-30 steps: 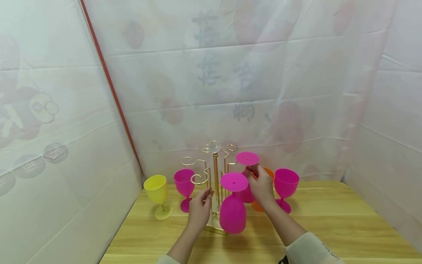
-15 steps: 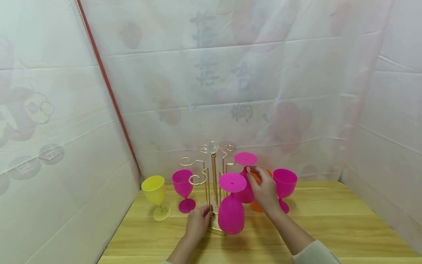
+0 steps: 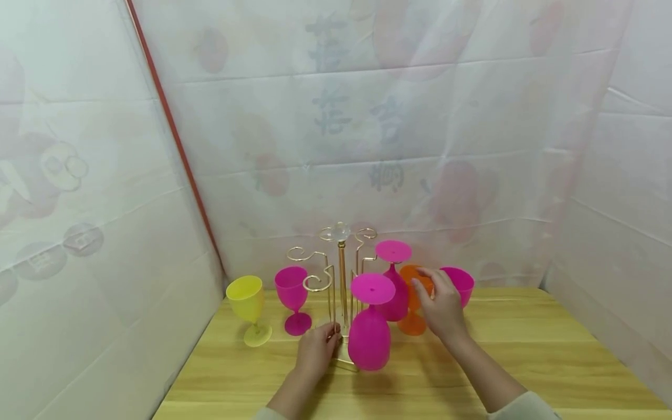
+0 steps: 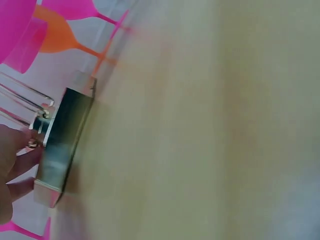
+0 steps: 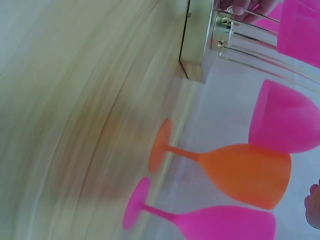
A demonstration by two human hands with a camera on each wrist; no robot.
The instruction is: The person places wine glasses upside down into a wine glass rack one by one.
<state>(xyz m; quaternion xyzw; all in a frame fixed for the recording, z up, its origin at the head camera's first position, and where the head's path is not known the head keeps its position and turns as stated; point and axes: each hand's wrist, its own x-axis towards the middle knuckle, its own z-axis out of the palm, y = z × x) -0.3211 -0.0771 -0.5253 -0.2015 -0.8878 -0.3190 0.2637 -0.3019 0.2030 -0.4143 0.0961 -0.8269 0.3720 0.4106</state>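
Note:
A gold goblet rack (image 3: 343, 268) with curled wire arms and a clear knob stands mid-table. My left hand (image 3: 315, 350) pinches it low, at the foot of its rods, just over the block base (image 4: 65, 140). Two pink goblets hang upside down by their feet: the front goblet (image 3: 370, 338) and one behind it, the rear goblet (image 3: 396, 291). My right hand (image 3: 443, 306) is off to their right, thumb and fingers apart, holding nothing. It partly covers an upright orange goblet (image 3: 412, 324); the right wrist view shows a gap between fingertips and that orange goblet (image 5: 245, 172).
Right of the orange goblet stands a pink goblet (image 3: 462, 283), partly hidden by my right hand. To the rack's left stand another pink goblet (image 3: 291, 291) and a yellow goblet (image 3: 247, 297). Hanging sheets (image 3: 294, 204) wall in the wooden table (image 3: 525, 361).
My right hand has let go of the rear hanging pink goblet and moved right. My left hand slid down the rack's rods to their foot and has stayed there.

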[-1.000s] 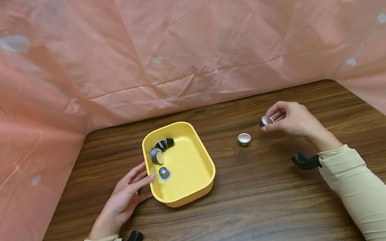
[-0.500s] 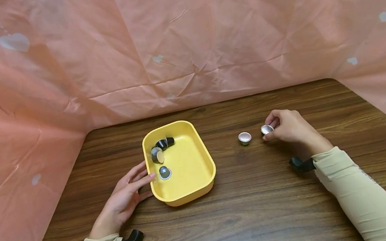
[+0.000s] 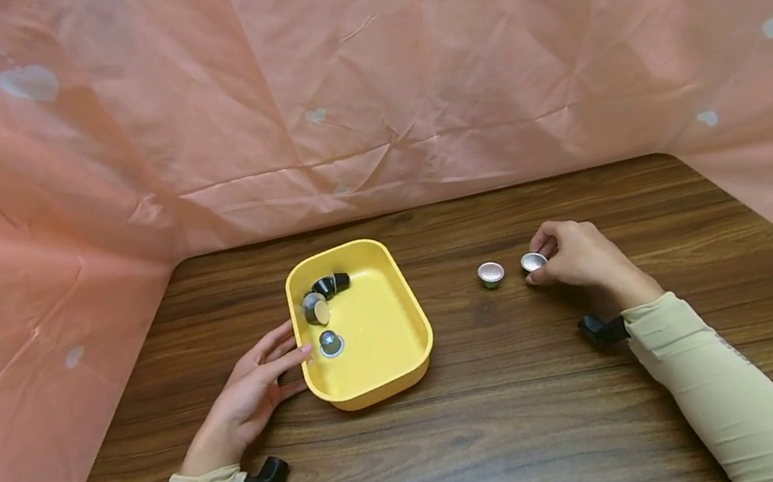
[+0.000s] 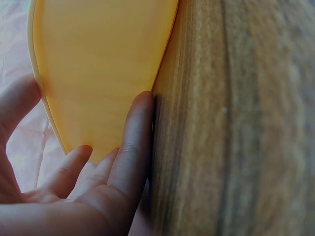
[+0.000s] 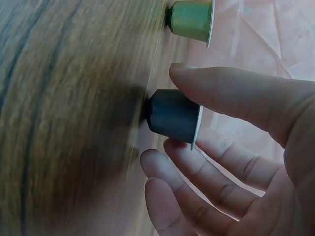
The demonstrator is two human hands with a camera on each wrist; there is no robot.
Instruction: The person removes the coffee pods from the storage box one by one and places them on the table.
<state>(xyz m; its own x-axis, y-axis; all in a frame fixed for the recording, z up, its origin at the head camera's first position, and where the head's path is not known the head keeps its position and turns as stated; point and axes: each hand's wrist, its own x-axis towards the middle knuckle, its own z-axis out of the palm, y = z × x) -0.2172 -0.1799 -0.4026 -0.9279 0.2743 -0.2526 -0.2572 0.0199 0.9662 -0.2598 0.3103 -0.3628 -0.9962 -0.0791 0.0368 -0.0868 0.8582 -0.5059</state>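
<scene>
My left hand [image 3: 248, 398] rests against the near-left side of a yellow plastic tray [image 3: 426, 344]. One fingertip lies at the tray's rim, and in the left wrist view the other fingers [image 4: 130, 142] stretch out along the outer wall. Over on the right, my right hand [image 3: 582, 256] pinches a dark coffee capsule [image 5: 172, 115] between thumb and fingers. That capsule stands foil side up, its narrow end at the tabletop. Just left of it is a green coffee capsule [image 3: 491, 275], also foil side up, with no hand on it.
Inside the tray, several capsules gather along the left: black ones [image 3: 331, 285] at the back, a grey one [image 3: 315, 309], and a silver-blue one [image 3: 330, 342] standing foil down. Pink cloth [image 3: 362, 85] surrounds the brown wooden table [image 3: 465, 448] at the back and sides.
My right hand has lowered the dark capsule and turned it upright, shifting slightly down beside the green one. The left hand and tray keep their place.
</scene>
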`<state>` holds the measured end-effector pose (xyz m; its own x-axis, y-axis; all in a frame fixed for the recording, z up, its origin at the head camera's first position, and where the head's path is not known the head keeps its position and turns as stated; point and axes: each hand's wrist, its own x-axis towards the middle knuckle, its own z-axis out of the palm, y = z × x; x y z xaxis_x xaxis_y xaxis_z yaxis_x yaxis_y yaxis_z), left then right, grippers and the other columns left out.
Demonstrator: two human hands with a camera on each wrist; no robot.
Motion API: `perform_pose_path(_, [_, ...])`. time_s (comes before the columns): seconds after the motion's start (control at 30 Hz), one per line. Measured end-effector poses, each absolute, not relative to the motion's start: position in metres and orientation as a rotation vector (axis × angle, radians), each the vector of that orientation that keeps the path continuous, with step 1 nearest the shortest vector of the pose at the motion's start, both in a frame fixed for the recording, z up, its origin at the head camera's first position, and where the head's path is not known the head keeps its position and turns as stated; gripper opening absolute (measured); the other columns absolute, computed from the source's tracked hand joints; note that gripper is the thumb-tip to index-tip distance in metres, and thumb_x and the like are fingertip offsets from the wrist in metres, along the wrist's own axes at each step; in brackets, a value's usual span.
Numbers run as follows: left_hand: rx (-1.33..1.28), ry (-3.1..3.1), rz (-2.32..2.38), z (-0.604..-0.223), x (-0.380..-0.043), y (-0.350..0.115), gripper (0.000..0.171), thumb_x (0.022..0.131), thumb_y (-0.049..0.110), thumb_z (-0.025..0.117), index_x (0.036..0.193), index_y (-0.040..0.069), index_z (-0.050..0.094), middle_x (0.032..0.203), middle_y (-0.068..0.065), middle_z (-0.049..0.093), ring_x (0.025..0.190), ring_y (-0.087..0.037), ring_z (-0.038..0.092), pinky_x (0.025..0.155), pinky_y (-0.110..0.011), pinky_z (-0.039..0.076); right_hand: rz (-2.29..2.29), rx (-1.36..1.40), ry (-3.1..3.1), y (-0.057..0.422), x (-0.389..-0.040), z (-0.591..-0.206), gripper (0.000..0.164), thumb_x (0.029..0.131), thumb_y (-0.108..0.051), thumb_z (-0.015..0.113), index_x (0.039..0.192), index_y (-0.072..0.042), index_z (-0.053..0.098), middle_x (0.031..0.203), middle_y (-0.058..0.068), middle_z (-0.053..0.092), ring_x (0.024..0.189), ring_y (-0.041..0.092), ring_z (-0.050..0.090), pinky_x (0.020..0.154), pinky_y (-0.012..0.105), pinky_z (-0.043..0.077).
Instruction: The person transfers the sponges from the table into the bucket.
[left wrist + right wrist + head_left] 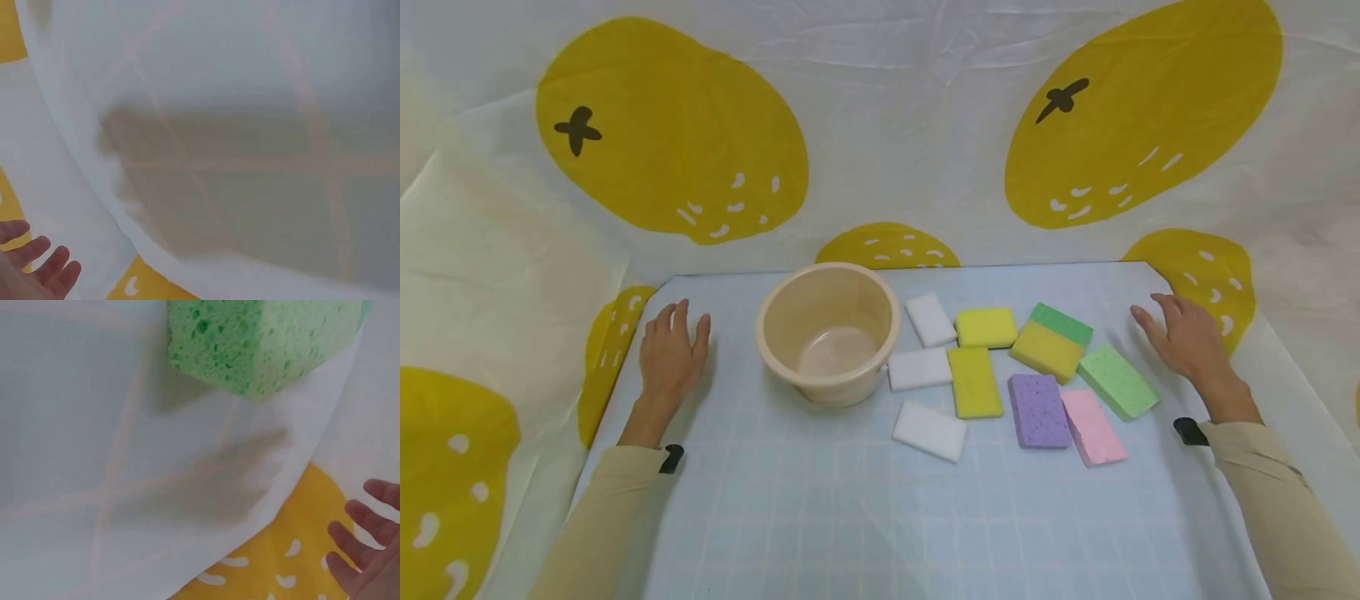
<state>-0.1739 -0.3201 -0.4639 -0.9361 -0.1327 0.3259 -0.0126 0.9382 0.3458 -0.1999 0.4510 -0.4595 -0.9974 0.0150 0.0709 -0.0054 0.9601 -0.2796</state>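
Observation:
My left hand (672, 354) is held over the table's left side, fingers loosely spread and holding nothing; a beige basin (762, 342) stands to its right. At the right side my right hand (1191, 342) hovers with relaxed fingers, also holding nothing. Nearest to it lies a light green sponge (1118, 382), whose pores show large in the right wrist view. Left of that are a green-and-yellow sponge (1052, 342), a purple sponge (1040, 411) and a pink sponge (1093, 427). Two yellow sponges (975, 382) and three white sponges (930, 431) lie between these and the basin.
A pale blue gridded cloth (820, 500) covers the table. White fabric with large yellow fruit prints (677, 125) hangs behind and at both sides. Each wrist carries a small black device (672, 458) at the sleeve cuff.

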Motion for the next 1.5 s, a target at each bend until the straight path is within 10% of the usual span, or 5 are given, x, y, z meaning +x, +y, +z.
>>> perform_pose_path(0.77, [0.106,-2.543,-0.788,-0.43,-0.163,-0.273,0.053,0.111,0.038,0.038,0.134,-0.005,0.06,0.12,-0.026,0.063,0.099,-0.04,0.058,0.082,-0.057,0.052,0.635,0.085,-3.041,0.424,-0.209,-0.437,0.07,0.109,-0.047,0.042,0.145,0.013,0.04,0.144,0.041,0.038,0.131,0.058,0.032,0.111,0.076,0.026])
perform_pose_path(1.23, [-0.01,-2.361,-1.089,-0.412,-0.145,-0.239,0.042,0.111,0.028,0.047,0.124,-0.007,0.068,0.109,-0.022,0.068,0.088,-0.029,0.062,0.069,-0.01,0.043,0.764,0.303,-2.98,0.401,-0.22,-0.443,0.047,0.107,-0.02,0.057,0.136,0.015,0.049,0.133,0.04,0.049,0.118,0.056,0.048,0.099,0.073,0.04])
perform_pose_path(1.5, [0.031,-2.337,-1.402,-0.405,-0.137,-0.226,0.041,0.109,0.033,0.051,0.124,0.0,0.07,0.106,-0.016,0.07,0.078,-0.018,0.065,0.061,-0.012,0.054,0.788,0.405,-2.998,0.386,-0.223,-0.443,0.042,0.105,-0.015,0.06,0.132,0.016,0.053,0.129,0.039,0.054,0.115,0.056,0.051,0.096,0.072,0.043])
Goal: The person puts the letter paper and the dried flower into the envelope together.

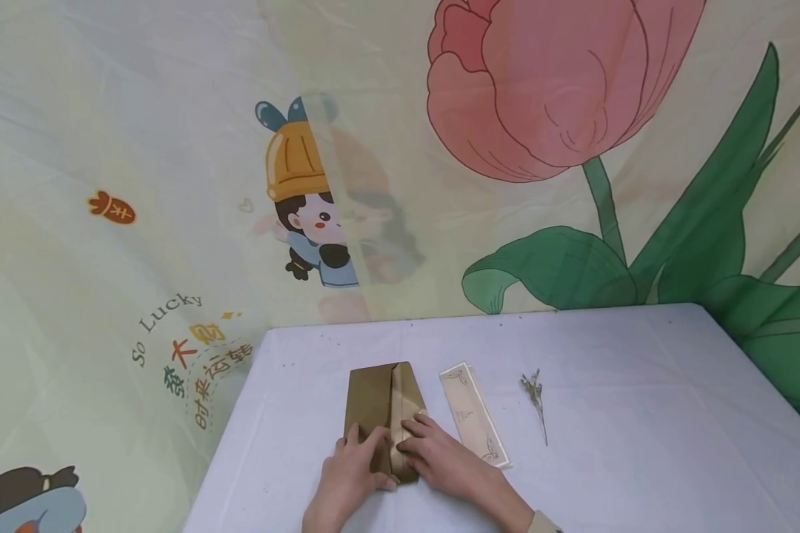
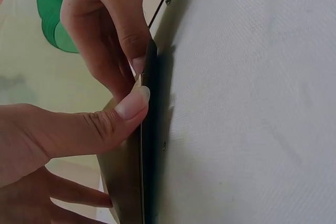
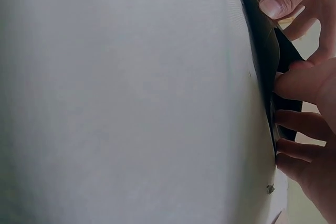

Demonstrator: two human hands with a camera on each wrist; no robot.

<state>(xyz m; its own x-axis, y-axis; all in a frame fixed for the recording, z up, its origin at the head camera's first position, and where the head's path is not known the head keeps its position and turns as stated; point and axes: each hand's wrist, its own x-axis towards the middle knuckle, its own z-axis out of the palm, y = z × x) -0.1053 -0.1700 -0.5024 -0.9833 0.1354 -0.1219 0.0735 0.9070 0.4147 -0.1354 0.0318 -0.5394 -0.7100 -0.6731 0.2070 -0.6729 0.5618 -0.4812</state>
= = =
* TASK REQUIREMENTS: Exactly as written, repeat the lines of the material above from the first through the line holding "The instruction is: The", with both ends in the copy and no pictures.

* RESULT:
-30 steps: 
-15 steps: 
+0 steps: 
+0 steps: 
+0 steps: 
A demonstration by two human hands with a camera on each wrist; no robot.
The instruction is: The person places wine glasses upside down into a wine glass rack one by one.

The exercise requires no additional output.